La réalité des problèmes est le fait que les principaux intéressés (actuellement, les internes) ne sont pas consultés ni écoutés par les « autorités ». Le fait que les énarques et autres hauts fonctionnaires croient tout savoir sur la santé sans jamais avoir tenu un stéthoscope ou une seringue au lit d’un patient ou sur le bord d’une route pour soigner un accidenté en danger. Le fait qu’ils n’ont jamais monté un escalier d’immeuble délabré de nuit en cherchant à la lumière d’une lampe de poche le nom mal prononcé au téléphone d’un patient, etc.
Le problème est que ces « hauts » fonctionnaires n’ont pas à prendre des responsabilités parfois vitales pour la personne en face d’eux dans un contexte de fatigue et de dizaines d’heures successives de travail… Le problème est que ces « hauts » fonctionnaires ont une ribambelle de collaborateurs et autres secrétaires pour s’occuper des paperasseries. Que ces mêmes hauts fonctionnaires imposent aux professions de santé, et aux internes en particulier – qui, eux/elles, doivent obligatoirement satisfaire eux/elles-mêmes au remplissage de tableaux, statistiques — le respect de normes paperassières au détriment de leur emploi du temps et de leur temps de fonctionnement médical… Le problème est que depuis des décennies, c’est le cortège pléthorique de fonctionnaires dans leurs bureaux (et dans leurs privilèges) qui décident à la place des professionnels de terrain, toutes professions de santé confondues, comment ces soignants (les vrais, pas ceux qui restent dans leurs tours d’ivoire, mais ceux/celles qui ont les mains dans le cambouis) doivent travailler, quelles tâches ils/elles doivent accomplir, et en dépassant (faisant plus que doubler très souvent) les « 35 heures » hebdomadaires de travail !
Le bon sens d’un ministre ne suffit pas
Eh bien, ça y est, nous y sommes, le système de santé est en train de finir de s’effondrer ! Les internes en sont un exemple fort concernant l’hôpital, la fin des généralistes en est un exemple fort concernant la médecine « de ville ». Je ne doute pas du bon sens ni de la bonne volonté du Dr Braun, le nouveau ministre (même si je ne le connais pas personnellement) ; l’ancien ministre de l’Éducation Nationale Claude Allègre parlait en son temps du « mammouth » pour évoquer le système « Éducation Nationale ». Concernant le système de santé, nous avons affaire à un troupeau de mammouths planqués à tous les niveaux du ministère de la Santé et des rouages de la Sécurité Sociale ; et le Dr Braun ne fait pas le poids face à la conjonction d’une force d’inertie incroyable et d’incompétences qui font leurs preuves depuis si longtemps, quels que soient sa (bonne) volonté et ses compétences (réelles) de terrain.
Raisons pour lesquelles je parlais de « révolution » nécessaire ; si le Président Macron n’en a pas conscience, c’est la rue, le peuple, qui vont durement le lui rappeler.

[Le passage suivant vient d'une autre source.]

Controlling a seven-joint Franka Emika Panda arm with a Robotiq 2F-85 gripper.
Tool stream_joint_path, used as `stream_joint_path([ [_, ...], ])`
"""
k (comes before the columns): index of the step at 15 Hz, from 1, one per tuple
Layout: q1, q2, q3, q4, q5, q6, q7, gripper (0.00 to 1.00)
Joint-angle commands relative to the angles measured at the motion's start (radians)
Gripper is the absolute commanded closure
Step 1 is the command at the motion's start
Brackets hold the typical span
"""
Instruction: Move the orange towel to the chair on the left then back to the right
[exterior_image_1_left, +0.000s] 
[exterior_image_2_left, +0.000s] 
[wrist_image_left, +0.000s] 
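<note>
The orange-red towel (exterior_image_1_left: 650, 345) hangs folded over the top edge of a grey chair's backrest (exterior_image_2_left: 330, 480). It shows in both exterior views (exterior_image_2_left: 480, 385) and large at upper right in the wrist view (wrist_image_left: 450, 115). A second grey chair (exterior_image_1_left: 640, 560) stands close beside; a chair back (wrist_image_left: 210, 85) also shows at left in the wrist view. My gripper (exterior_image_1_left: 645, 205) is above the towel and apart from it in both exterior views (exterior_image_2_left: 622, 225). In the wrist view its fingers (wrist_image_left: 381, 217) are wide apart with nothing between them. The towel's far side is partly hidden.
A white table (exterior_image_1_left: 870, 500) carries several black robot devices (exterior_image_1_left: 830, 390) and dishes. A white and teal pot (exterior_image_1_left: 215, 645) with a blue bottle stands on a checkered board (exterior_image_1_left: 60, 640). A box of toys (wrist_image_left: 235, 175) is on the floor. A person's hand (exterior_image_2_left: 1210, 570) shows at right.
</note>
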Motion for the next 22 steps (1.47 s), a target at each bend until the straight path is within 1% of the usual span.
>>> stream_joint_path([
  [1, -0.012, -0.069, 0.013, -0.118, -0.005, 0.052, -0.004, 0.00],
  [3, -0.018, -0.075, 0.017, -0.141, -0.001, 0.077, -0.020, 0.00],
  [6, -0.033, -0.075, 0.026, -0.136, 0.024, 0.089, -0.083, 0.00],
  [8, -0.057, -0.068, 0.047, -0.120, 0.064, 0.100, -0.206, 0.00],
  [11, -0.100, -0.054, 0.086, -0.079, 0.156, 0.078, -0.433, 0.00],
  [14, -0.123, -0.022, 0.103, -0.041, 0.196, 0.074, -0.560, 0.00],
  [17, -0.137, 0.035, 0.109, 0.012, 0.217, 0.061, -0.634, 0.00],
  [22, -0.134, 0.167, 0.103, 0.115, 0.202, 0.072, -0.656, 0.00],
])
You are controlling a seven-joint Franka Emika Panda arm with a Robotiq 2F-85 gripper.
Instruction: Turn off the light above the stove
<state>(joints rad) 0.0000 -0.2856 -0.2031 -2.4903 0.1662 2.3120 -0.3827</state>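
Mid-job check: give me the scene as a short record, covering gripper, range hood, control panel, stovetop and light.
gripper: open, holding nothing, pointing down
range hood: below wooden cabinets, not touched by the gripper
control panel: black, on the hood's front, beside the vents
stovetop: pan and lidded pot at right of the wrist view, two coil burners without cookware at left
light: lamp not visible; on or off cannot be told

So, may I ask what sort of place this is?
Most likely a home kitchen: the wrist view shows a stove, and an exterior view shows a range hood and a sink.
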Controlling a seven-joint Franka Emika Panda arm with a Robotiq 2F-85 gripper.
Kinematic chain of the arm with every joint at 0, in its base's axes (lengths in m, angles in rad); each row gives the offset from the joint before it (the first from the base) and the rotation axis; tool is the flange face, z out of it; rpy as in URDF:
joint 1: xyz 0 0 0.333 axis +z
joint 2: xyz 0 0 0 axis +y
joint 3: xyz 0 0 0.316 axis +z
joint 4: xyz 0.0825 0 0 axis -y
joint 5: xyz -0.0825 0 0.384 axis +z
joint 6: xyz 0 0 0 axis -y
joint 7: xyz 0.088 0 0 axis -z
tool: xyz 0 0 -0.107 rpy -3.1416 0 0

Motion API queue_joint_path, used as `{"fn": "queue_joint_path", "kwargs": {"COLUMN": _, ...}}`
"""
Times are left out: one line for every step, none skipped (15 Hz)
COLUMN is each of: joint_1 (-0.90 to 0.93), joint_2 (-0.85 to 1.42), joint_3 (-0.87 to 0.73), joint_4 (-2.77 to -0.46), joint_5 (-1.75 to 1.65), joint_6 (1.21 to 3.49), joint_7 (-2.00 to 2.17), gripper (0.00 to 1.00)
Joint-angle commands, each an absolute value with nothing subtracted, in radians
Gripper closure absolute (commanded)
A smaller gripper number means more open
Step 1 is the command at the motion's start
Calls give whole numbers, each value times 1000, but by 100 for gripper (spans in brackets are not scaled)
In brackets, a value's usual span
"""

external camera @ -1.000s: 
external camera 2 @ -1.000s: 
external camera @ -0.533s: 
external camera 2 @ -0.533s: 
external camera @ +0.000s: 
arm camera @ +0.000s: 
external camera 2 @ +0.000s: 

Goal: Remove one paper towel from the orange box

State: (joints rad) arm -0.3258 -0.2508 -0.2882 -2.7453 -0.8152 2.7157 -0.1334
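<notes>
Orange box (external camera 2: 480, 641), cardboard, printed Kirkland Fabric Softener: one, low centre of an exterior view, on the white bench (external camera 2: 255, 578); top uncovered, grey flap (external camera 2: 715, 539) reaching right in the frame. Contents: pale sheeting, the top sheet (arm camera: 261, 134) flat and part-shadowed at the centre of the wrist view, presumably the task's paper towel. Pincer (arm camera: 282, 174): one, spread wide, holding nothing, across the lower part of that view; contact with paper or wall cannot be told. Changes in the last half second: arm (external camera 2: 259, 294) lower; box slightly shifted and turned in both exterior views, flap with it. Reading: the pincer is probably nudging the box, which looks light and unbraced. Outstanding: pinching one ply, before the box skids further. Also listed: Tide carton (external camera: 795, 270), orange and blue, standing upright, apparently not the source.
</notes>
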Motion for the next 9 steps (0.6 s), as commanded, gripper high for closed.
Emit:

Souvenez-vous de l’expression, dans la bouche de n’importe quelle personne, quels que soient son âge, son statut social, ou professionnel, son pouvoir d’achat, etc., « L’important c’est d’avoir la santé ! »… En France, s’il y a bien une certitude maintenant, dont la très grande majorité des citoyens sont en train de prendre conscience, c’est qu’on ne peut plus en être sûr, c’est qu’il y a une part de plus en plus grande de hasard dans le fait d’avoir les (bonnes) conditions pour « avoir la santé ».